His glare flickered briefly and he had the good grace to look away. Score one for her.
She continued, “You, my friend, present every symptom in the book of survivor’s guilt.”
He reared back at that. “I am not a head case.”
“I never said you were. You’ve suffered terrible wounds, both physical and emotional. You shouldn’t underestimate either.”
He snorted. “I’m the one popping painkillers and sweating bullets over whether or not I can do this mission.”
“Your body is only part of the equation. What about your soul? I’ve looked into your eyes, John. I’ve
seen your pain. Please don’t turn away from me.” She would’ve added that she wanted to help, but it sounded too doctorish in her ears, and he’d clearly had his fill of platitudes from medical professionals. She had to keep this real. It had to stay personal and private between them.
He crossed his arms, his body language screaming defensiveness. “I hate to burst your bubble, Sigmund, but we don’t have time for me to go through a couple months of counseling before we continue with this mission.”
She shook her head. “This won’t be a project for a few months, John. You’ll need long-term and qualified counseling to deal with these issues.”
He threw up his hands. “Great. Just what I need. Years of shrinks poking around inside my noggin! So much for the rest of my career.”
She asked reasonably, “What’s more important? Your career or your life?”
He stared at her in angry silence.
Yup. Survivor’s guilt all the way. He didn’t value his life at more than a plug nickel at the moment. She shrugged. “I’m not trying to tell you what to do. It’s your life. Your decision. But I do have a right to ask if you’re going to be able to do what needs to be done for me and my family.”
He stared at her a long time, the look in his eyes grumpy and bordering on rebellious. She did her best to let all the compassion and calm acceptance she could muster seep into her own steady gaze.
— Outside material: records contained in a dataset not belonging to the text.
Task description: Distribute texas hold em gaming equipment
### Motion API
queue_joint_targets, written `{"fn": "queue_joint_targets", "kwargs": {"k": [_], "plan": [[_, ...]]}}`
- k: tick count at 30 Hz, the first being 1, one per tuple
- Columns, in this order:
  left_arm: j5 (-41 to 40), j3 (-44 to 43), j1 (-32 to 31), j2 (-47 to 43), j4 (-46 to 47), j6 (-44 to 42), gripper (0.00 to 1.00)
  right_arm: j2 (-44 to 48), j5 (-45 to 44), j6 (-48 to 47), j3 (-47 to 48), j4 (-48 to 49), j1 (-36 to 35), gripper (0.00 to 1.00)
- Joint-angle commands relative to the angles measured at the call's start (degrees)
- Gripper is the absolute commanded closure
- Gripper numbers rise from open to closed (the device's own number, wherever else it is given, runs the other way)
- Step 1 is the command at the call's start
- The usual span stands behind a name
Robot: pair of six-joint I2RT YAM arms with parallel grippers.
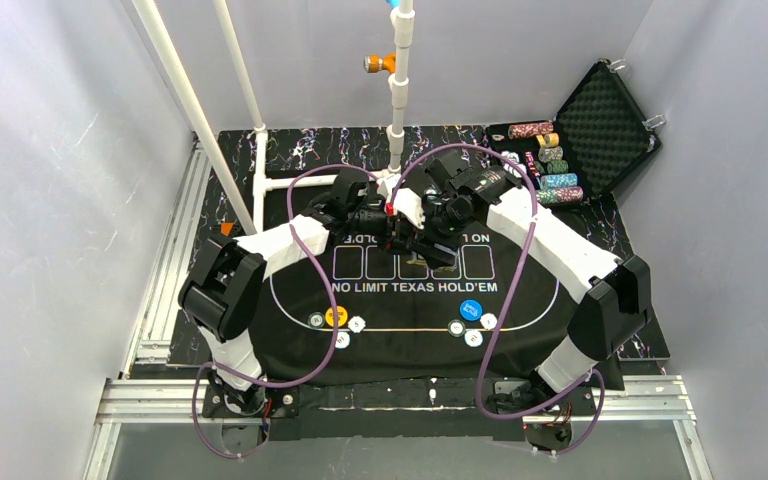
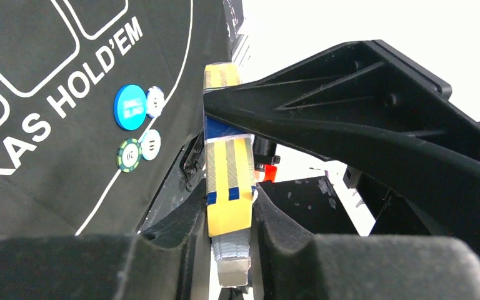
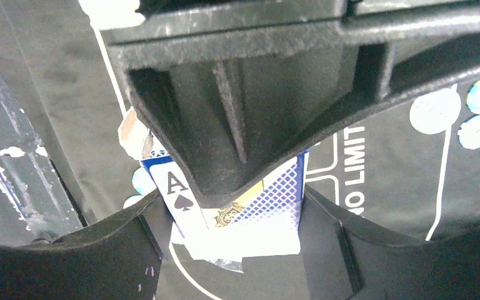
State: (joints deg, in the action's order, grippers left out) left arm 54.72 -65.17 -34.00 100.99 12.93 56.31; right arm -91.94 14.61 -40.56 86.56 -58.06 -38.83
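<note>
Step in hand, as I judge it: handling the card pack (image 3: 269,194) between my 2 arms, in the air above the middle of the surface. My right end effector (image 3: 231,209) grasps the pack across its width, 1 finger on each narrow side. My left end effector (image 2: 228,219) is clenched on the pack's 2 wide faces. The yellow button (image 1: 336,316) and blue button (image 1: 471,309) lie with chips (image 1: 357,324) in 2 groups by the mat's (image 1: 400,345) near edge. Next move, probably: 1 end effector keeps its hold while the other releases or draws straight away. If both pull, the pack may twist or tear.
</note>
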Motion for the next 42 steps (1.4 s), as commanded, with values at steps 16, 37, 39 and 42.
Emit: {"fn": "queue_joint_targets", "kwargs": {"k": [16,37,39,42], "plan": [[6.6,1.4,2.8,-6.1,6.0,-1.9,1.0,15.9,16.4,26.2,-5.8,21.6,19.5,0.02],[7.0,7.6,5.3,-11.6,27.3,9.9,1.0,20.6,51.5,74.3,-33.9,71.2,24.6,0.02],[6.9,7.9,5.3,-11.2,28.4,10.8,1.0,20.7,50.8,81.9,-37.5,80.3,24.4,0.04],[6.8,8.1,5.2,-10.5,29.9,12.2,1.0,20.1,49.7,86.3,-40.2,85.1,24.3,0.12]]}}
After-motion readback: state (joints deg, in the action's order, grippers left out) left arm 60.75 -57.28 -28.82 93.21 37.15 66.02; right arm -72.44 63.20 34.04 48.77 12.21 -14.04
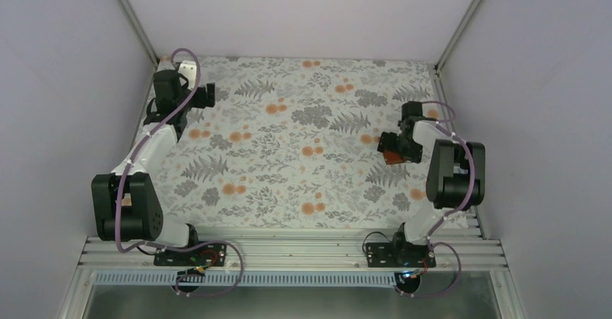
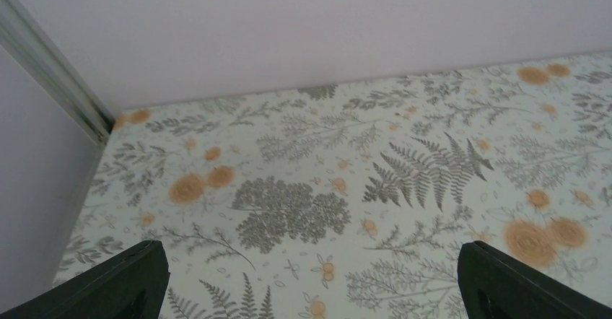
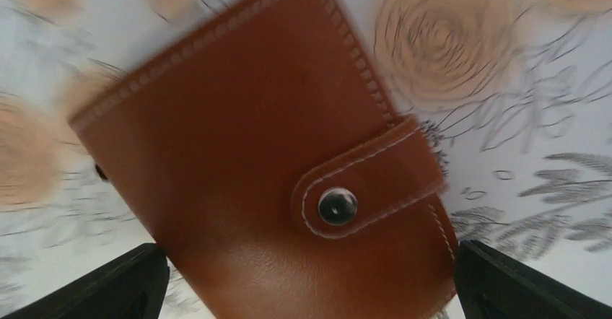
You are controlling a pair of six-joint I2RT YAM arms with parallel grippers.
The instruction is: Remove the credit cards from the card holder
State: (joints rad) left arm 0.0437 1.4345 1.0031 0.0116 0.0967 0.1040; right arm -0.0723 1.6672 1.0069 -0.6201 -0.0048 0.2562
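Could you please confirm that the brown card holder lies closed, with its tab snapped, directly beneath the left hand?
Not quite: the card holder lies beneath the right hand, not the left. The right wrist view shows it closed, tab snapped, below that open hand. The left wrist view shows only floral cloth under the left hand.

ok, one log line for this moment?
left pincer: open, over cloth, far-left corner | right pincer: open, above card holder | card holder: closed, tab snapped | cards: not visible

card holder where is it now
Top view: the card holder lies closed on the floral cloth at the right side, under the open right gripper.
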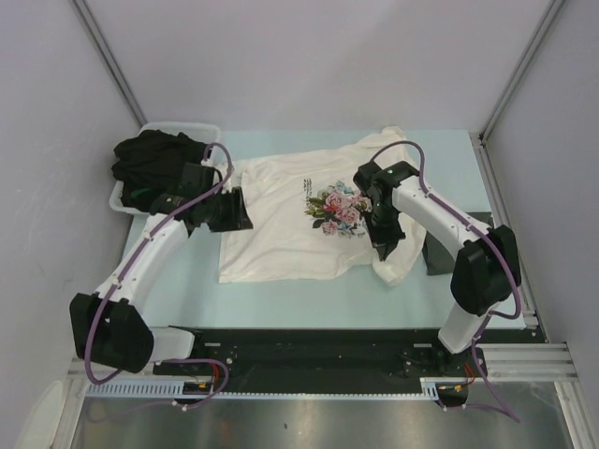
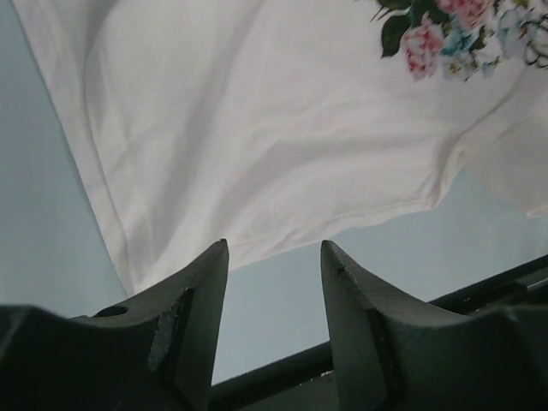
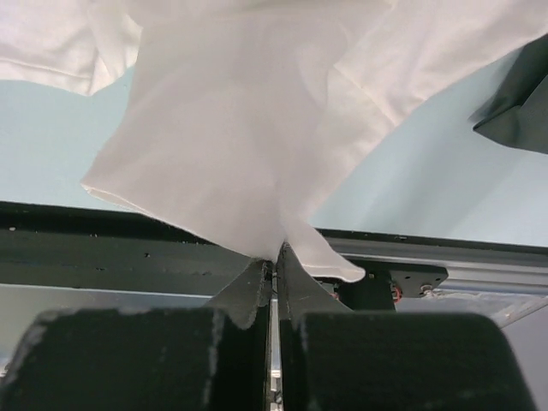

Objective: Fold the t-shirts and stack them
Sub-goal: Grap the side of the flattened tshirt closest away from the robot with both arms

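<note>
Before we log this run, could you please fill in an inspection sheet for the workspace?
Surface: pale teal table.
Job's things: white tee spread mid-table, rose print up; black tees heaped far left; grey tee lying at right.
Clutter: white tub holding the black tees.
Grippers: left gripper open, empty, at the white tee's left edge; right gripper shut on a pinch of the white tee's right side.
Cables: purple cables loop along both arms.
Surroundings: pale walls, metal posts.
</note>
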`<action>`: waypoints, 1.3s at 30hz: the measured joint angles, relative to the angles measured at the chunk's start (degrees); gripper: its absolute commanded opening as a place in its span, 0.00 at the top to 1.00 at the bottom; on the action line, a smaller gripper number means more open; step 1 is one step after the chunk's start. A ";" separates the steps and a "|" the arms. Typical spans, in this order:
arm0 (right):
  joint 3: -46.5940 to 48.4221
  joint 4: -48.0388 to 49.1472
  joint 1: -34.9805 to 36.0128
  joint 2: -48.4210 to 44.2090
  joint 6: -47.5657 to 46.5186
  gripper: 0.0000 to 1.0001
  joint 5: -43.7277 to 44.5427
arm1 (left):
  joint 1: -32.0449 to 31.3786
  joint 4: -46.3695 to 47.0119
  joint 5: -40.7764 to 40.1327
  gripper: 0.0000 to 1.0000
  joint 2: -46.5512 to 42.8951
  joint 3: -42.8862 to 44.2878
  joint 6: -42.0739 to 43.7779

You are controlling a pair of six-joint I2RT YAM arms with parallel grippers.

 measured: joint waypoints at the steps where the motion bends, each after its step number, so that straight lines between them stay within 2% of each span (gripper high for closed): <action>1: 0.39 -0.02 -0.04 0.31 -0.09 1.00 0.15 | 0.00 -0.22 -0.74 0.46 -0.83 -1.55 -0.46; 6: 1.97 -0.04 -1.22 1.70 -0.79 1.00 1.18 | 0.00 -1.27 -4.83 0.43 -4.98 -10.10 -3.80; 11: 2.91 -0.04 -2.89 1.77 -1.57 1.00 1.33 | -0.02 -1.09 -8.20 0.41 -5.57 -14.21 -6.80; 26: 2.93 -0.07 -3.91 1.75 -2.23 1.00 0.98 | -0.04 1.03 -15.37 0.40 0.42 -17.62 -12.96; 39: 2.91 -0.07 -4.63 1.38 -2.58 1.00 0.33 | -0.04 1.22 -19.93 0.40 1.46 -22.01 -15.91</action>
She dared not look away from him right now. He’d leap all over any show of weakness from her, and she needed him to face this thing head-on and not turn away from it. She didn’t know a blessed thing about sneaky missions and intelligence briefings, or the covert insertion stuff he’d talked to his buddies about earlier, but she did know he wouldn’t be good for a damned thing if he didn’t at least start to deal with his guilt, and soon.
“We need to get going,” he finally said woodenly.
She sighed and nodded. “Okay.”
“You rest. I’ll pack up and fix us a bite to eat.”
She watched in silence as he took down the tarp and packed it away. He sat down on the other end of her log and passed her a steaming pouch of…something.